Choose Monte Carlo if:
We recommend Monte Carlo for enterprise teams that prioritize data reliability and need a purpose-built observability platform with ML-driven anomaly detection and automated incident management. Its consumption-based pricing model with tiered plans from Start through Business Critical scales from small teams to large enterprises, and its Agent Observability capabilities make it uniquely suited for organizations running AI agents in production. Monte Carlo is the stronger choice when the primary goal is reducing data downtime, automating quality coverage, and monitoring the full lifecycle from data inputs to AI outputs.
This verdict is based on general use cases. Your specific requirements, existing tech stack, and team expertise should guide your final decision.
DataHub includes data observability features such as automated quality assessments, AI-driven anomaly detection, and proactive monitoring that catch problems before they affect downstream decisions. However, Monte Carlo is a purpose-built observability platform with deeper capabilities in ML-driven anomaly detection, automated incident management with granular alert routing, and dedicated root cause analysis agents. Organizations with straightforward monitoring needs may find DataHub's built-in observability sufficient, but teams managing complex data pipelines at enterprise scale with strict reliability SLAs will benefit from Monte Carlo's specialized focus on data downtime reduction and automated quality coverage.
DataHub offers a free open-source self-hosted version under Apache 2.0, a free Professional tier on DataHub Cloud with up to 20 saved searches and daily email alerts, and an Enterprise tier with pricing available through sales. Monte Carlo uses a consumption-based credit model where teams buy credits and consume them based on published rates. Monte Carlo's Start tier supports up to 10 users with up to 1,000 monitors and 10,000 API calls per day, the Scale tier adds unlimited users with SSO and data mesh support, and the Enterprise and Business Critical tiers add advanced integrations and higher API limits. DataHub provides a lower entry cost through its open-source option, while Monte Carlo's usage-based model ties costs directly to monitoring scale.
Monte Carlo provides dedicated Agent Observability that monitors AI agent inputs, outputs, context, performance, and behavior in production environments, included in all pricing tiers. Its platform closes the loop between data inputs and agent outputs, enabling teams to trace, troubleshoot, and ensure reliability across the full AI lifecycle. DataHub takes a different approach by connecting AI agents to the metadata platform via Model Context Protocol, allowing agents to discover and query enterprise metadata programmatically.
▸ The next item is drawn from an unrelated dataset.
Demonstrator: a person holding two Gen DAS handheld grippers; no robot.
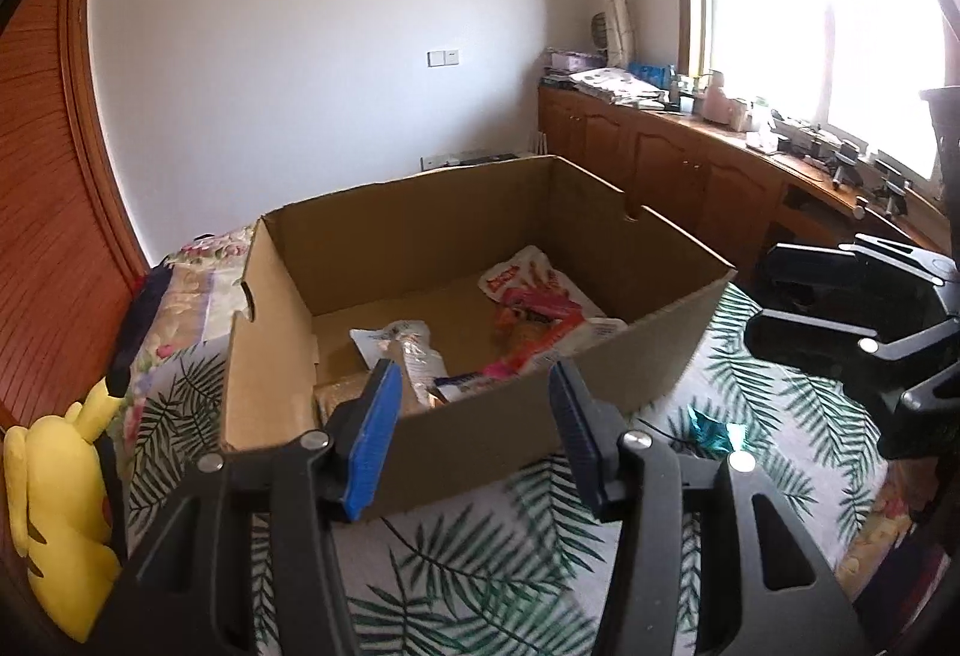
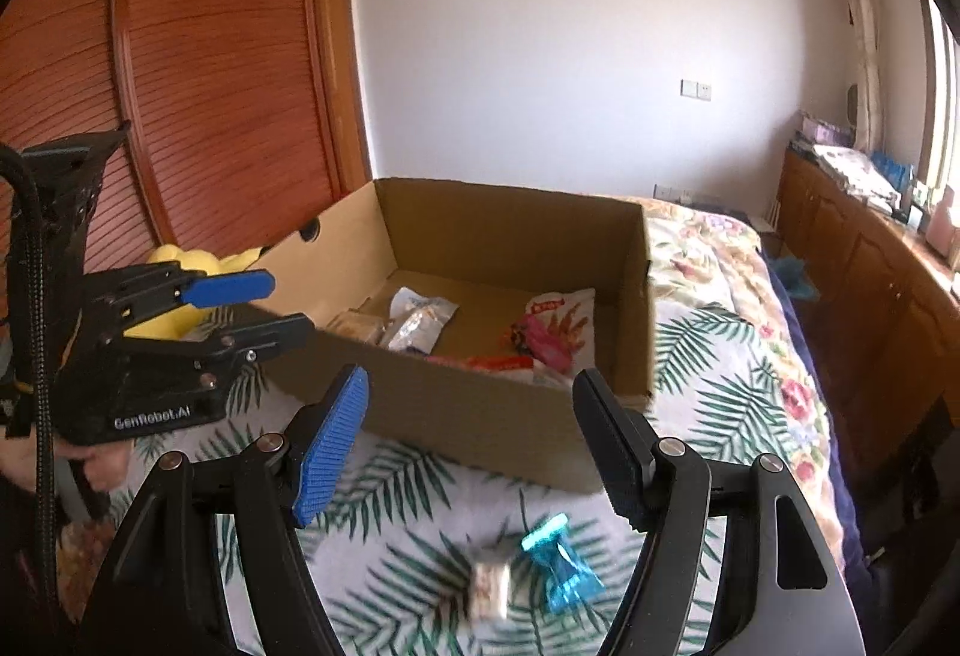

DataHub serves as the context management layer that feeds agents trusted data, while Monte Carlo monitors whether those agents produce reliable outputs once deployed.
DataHub and Monte Carlo address complementary layers of the data stack and can be deployed together effectively. DataHub serves as the central metadata catalog where teams discover data assets, manage governance policies, and maintain documentation, while Monte Carlo monitors the reliability of data pipelines, detects anomalies, and manages incidents when quality issues arise. Monte Carlo's Enterprise tier integrates with data catalogs as part of its enterprise productivity and governance integrations. This combination gives organizations a unified view of what data exists and how to use it through DataHub, alongside real-time visibility into whether that data is fresh, complete, and accurate through Monte Carlo.